• [What is expected] Using the data below, return the stretch from the line that contains "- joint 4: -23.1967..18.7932" through the line that contains "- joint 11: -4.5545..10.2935", both included, exactly as it stands and nothing beyond it.

• [Data excerpt]

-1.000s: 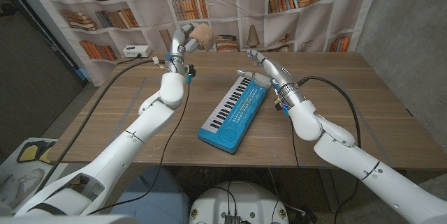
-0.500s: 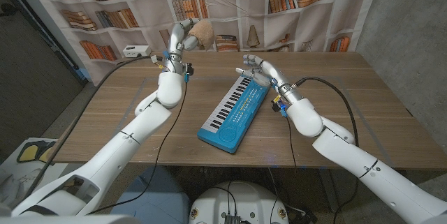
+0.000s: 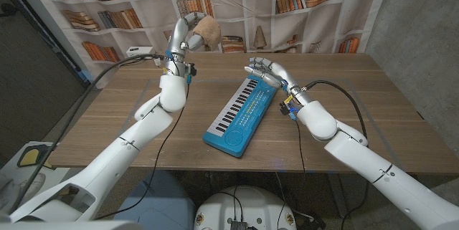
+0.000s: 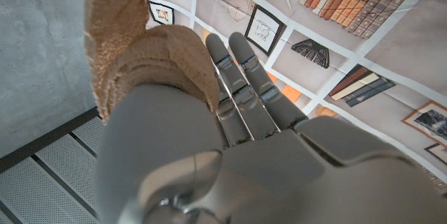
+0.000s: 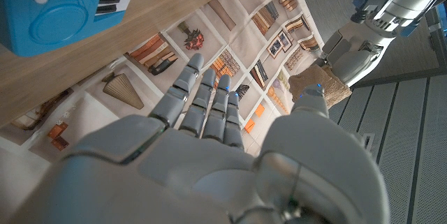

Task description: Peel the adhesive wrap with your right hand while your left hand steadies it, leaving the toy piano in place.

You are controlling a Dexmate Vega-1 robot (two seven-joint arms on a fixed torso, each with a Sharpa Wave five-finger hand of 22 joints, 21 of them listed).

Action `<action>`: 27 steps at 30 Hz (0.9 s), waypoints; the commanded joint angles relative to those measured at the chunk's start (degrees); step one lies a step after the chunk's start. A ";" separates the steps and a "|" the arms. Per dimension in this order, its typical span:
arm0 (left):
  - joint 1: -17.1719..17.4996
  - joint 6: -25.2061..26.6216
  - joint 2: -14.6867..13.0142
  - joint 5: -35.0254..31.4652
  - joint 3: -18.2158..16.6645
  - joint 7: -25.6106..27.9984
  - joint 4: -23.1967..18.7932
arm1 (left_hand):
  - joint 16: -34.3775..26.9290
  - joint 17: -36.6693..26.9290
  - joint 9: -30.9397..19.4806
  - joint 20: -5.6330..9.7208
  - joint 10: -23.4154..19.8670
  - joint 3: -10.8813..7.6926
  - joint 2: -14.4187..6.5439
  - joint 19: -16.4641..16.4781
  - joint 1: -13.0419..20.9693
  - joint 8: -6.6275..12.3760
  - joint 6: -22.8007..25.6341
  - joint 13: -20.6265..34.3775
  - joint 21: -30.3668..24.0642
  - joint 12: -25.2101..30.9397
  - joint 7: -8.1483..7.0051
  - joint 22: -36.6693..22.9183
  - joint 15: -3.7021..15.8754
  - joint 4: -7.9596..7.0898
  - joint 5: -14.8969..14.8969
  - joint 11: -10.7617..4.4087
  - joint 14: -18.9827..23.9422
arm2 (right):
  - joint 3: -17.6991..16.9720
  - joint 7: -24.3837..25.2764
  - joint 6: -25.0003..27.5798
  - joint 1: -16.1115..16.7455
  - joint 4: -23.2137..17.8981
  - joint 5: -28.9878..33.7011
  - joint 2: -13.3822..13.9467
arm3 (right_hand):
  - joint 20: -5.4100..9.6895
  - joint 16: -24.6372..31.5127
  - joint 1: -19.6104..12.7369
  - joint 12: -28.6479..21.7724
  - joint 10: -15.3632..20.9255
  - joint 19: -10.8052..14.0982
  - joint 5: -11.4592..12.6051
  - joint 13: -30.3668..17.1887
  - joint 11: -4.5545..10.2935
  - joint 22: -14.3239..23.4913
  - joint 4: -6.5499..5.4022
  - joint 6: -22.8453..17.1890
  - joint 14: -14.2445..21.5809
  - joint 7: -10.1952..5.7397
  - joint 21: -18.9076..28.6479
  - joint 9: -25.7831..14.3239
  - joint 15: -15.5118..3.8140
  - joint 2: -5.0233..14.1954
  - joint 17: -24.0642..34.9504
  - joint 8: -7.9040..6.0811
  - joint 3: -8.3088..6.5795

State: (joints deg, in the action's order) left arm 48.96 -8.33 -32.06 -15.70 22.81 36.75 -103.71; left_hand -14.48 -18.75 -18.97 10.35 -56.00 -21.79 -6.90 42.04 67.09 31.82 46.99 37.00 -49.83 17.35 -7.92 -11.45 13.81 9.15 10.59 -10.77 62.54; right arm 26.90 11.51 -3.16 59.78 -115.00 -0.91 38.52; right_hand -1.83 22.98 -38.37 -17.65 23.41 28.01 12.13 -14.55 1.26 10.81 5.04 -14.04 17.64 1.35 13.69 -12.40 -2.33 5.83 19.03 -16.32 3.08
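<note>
Above the far left of the wooden worktop (image 3: 143, 108), raised well clear of it: left hand (image 3: 184, 35), smooth grey shells, gripping a tan adhesive wrap (image 3: 206, 32), a lumpy wad with a crinkled, fabric-like weave. On the worktop's middle, lying diagonally: toy piano (image 3: 242, 112), glossy blue plastic, flat and long with rounded corners, black and white keys along one edge, a round speaker at the near end. Over the piano's far end: right hand (image 3: 264, 70), fingers apart, holding nothing, well apart from the wrap. From the left wrist: coarse weave of the wrap (image 4: 150, 56) pressed against the left hand (image 4: 237, 147), with a loose flap sticking out. From the right wrist: right hand (image 5: 209, 147) with straight spread fingers, piano's speaker corner (image 5: 59, 8), and the wrap (image 5: 325, 88) at the other arm.
</note>
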 commanded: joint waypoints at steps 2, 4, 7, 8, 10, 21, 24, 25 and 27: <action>0.82 3.84 -2.22 -11.93 0.71 3.44 -2.08 | 0.11 -0.31 -0.07 -0.15 -1.07 -0.01 -0.31 -0.41 0.52 0.52 1.48 0.37 -0.70 0.05 -0.80 0.06 -0.09 0.10 0.20 -0.74 -0.22 | -0.69 -3.47 -2.47 0.68 -0.07 -7.90 0.83 | -0.07 0.47 1.06 -0.50 0.84 0.67 0.33 -0.29 -0.07 0.18 -0.08 -0.87 0.57 0.12 0.37 -0.24 -5.21 -0.44 0.22 -0.44 0.51; 0.72 4.42 -2.63 -13.83 1.19 3.87 -2.07 | 0.12 -0.31 -0.03 -0.14 -1.07 -0.01 -0.33 -0.47 0.53 0.51 1.47 0.36 -0.78 0.01 -0.83 0.08 -0.09 0.09 0.19 -0.76 -0.23 | -0.66 -3.95 -2.83 0.66 0.13 -8.80 0.88 | -0.13 0.44 1.20 -0.50 0.85 0.61 0.35 -0.32 -0.01 0.18 -0.14 -1.01 0.53 0.03 0.34 -0.25 -5.20 -0.48 0.26 -0.49 0.58; 0.61 4.93 -3.13 -16.02 1.93 4.40 -1.88 | 0.09 -0.36 0.00 -0.16 -1.09 -0.01 -0.36 -0.53 0.52 0.50 1.46 0.34 -0.88 -0.03 -0.80 0.10 -0.11 0.07 0.18 -0.78 -0.21 | -0.50 -4.86 -3.01 0.62 0.23 -10.19 1.04 | -0.21 0.40 1.25 -0.48 0.84 0.50 0.41 -0.38 0.05 0.18 -0.15 -1.08 0.54 0.05 0.28 -0.28 -5.23 -0.51 0.31 -0.51 0.64; 0.59 5.04 -3.25 -16.51 2.14 4.48 -1.82 | 0.08 -0.39 0.03 -0.14 -1.12 -0.01 -0.33 -0.52 0.51 0.52 1.52 0.36 -0.96 -0.03 -0.89 0.12 -0.10 0.07 0.17 -0.77 -0.22 | -0.45 -5.28 -3.18 0.61 0.39 -11.01 0.97 | -0.27 0.38 1.31 -0.49 0.87 0.48 0.42 -0.40 0.02 0.19 -0.18 -1.08 0.52 0.10 0.27 -0.29 -5.19 -0.53 0.32 -0.51 0.67; 0.52 5.27 -3.39 -17.14 2.50 4.52 -1.67 | 0.09 -0.39 0.06 -0.12 -1.11 0.00 -0.34 -0.57 0.49 0.49 1.47 0.36 -1.02 -0.06 -0.88 0.13 -0.11 0.06 0.16 -0.76 -0.23 | -0.34 -6.52 -3.61 0.44 0.89 -12.90 0.91 | -0.35 0.32 1.47 -0.51 0.95 0.38 0.46 -0.45 0.03 0.19 -0.25 -1.40 0.42 -0.11 0.22 -0.32 -5.05 -0.57 0.38 -0.63 0.76; -0.02 7.83 -4.51 -20.88 4.06 3.80 -2.50 | 0.24 -0.35 0.18 -0.06 -1.08 0.00 -0.27 -0.88 0.53 0.45 1.43 0.41 -1.29 -0.16 -0.97 0.20 -0.06 0.11 0.12 -0.81 -0.47 | 0.34 -10.09 -4.20 -0.71 3.20 -19.05 0.45 | -0.45 0.09 1.49 -0.75 1.74 0.26 0.72 -0.66 0.44 0.20 -0.22 -2.72 0.30 -0.67 0.11 -0.42 -5.07 -0.57 0.53 -1.12 0.89; -0.25 8.71 -4.84 -22.03 4.42 3.57 -2.66 | 0.22 -0.39 0.22 -0.04 -1.07 -0.01 -0.33 -0.94 0.52 0.44 1.42 0.41 -1.39 -0.21 -0.95 0.22 -0.10 0.07 0.11 -0.81 -0.46 | 0.65 -11.48 -4.51 -1.21 4.44 -21.18 0.08 | -0.45 0.04 1.50 -0.78 1.85 0.25 0.76 -0.70 0.37 0.21 -0.21 -2.85 0.24 -0.79 0.10 -0.44 -5.04 -0.59 0.56 -1.17 0.92; -0.28 8.95 -4.98 -22.23 4.51 3.36 -2.80 | 0.21 -0.39 0.23 -0.01 -1.09 -0.01 -0.33 -0.98 0.53 0.44 1.42 0.43 -1.41 -0.20 -0.98 0.22 -0.08 0.07 0.11 -0.81 -0.46 | 0.77 -11.95 -4.92 -1.35 4.94 -21.72 -0.06 | -0.45 -0.02 1.48 -0.89 2.17 0.24 0.81 -0.75 0.90 0.21 -0.19 -3.17 0.21 -1.11 0.09 -0.46 -5.08 -0.58 0.59 -1.28 0.94; -0.41 9.46 -5.27 -23.05 4.77 3.24 -3.03 | 0.18 -0.44 0.26 0.01 -1.05 -0.01 -0.31 -1.00 0.55 0.44 1.45 0.39 -1.50 -0.26 -1.03 0.24 -0.07 0.09 0.10 -0.83 -0.44 | 0.94 -12.82 -5.47 -1.57 5.77 -23.03 -0.36 | -0.49 -0.14 1.39 -0.80 1.98 0.08 0.88 -0.79 0.99 0.21 -0.14 -3.34 0.02 -1.28 0.01 -0.49 -5.12 -0.54 0.62 -1.35 0.92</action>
State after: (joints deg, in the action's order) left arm 49.07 -1.76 -36.09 -34.48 26.32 40.87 -105.82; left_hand -14.48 -19.02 -18.58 10.55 -56.31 -21.79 -6.87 41.22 67.36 32.04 47.07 37.40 -50.87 16.96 -8.02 -11.17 13.82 9.15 10.59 -11.08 62.10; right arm 27.01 3.15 -7.12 59.47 -112.63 -16.95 39.16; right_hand -2.04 22.98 -37.09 -18.09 24.97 28.21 12.57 -15.07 1.99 10.80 4.91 -16.72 17.63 0.09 13.68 -12.67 -2.33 5.15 19.52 -17.33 3.74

• [Solution for this task]
  - joint 4: -23.1967..18.7932
arm1 (left_hand):
  - joint 16: -34.3775..26.9290
  - joint 17: -36.6693..26.9290
  - joint 9: -30.9397..19.4806
  - joint 20: -5.6330..9.7208
  - joint 10: -23.4154..19.8670
  - joint 3: -10.8813..7.6926
  - joint 2: -14.4187..6.5439
  - joint 19: -16.4641..16.4781
  - joint 1: -13.0419..20.9693
  - joint 8: -6.6275..12.3760
  - joint 6: -22.8007..25.6341
  - joint 13: -20.6265..34.3775
  - joint 21: -30.3668..24.0642
  - joint 12: -25.2101..30.9397
  - joint 7: -8.1483..7.0051
  - joint 22: -36.6693..22.9183
  - joint 15: -3.7021..15.8754
  - joint 4: -7.9596..7.0898
  - joint 5: -14.8969..14.8969
  - joint 11: -10.7617..4.4087
  - joint 14: -18.9827..23.9422
arm2 (right):
  - joint 3: -17.6991..16.9720
  - joint 7: -24.3837..25.2764
  - joint 6: -25.0003..27.5798
  - joint 1: -16.1115..16.7455
  - joint 4: -23.2137..17.8981
  - joint 5: -28.9878..33.7011
  - joint 2: -13.3822..13.9467
arm3 (right_hand):
  - joint 20: -5.4100..9.6895
  - joint 16: -24.6372..31.5127
  - joint 1: -19.6104..12.7369
  - joint 12: -28.6479..21.7724
  - joint 10: -15.3632..20.9255
  - joint 19: -10.8052..14.0982
  - joint 5: -11.4592..12.6051
  - joint 13: -30.3668..17.1887
  - joint 11: -4.5545..10.2935

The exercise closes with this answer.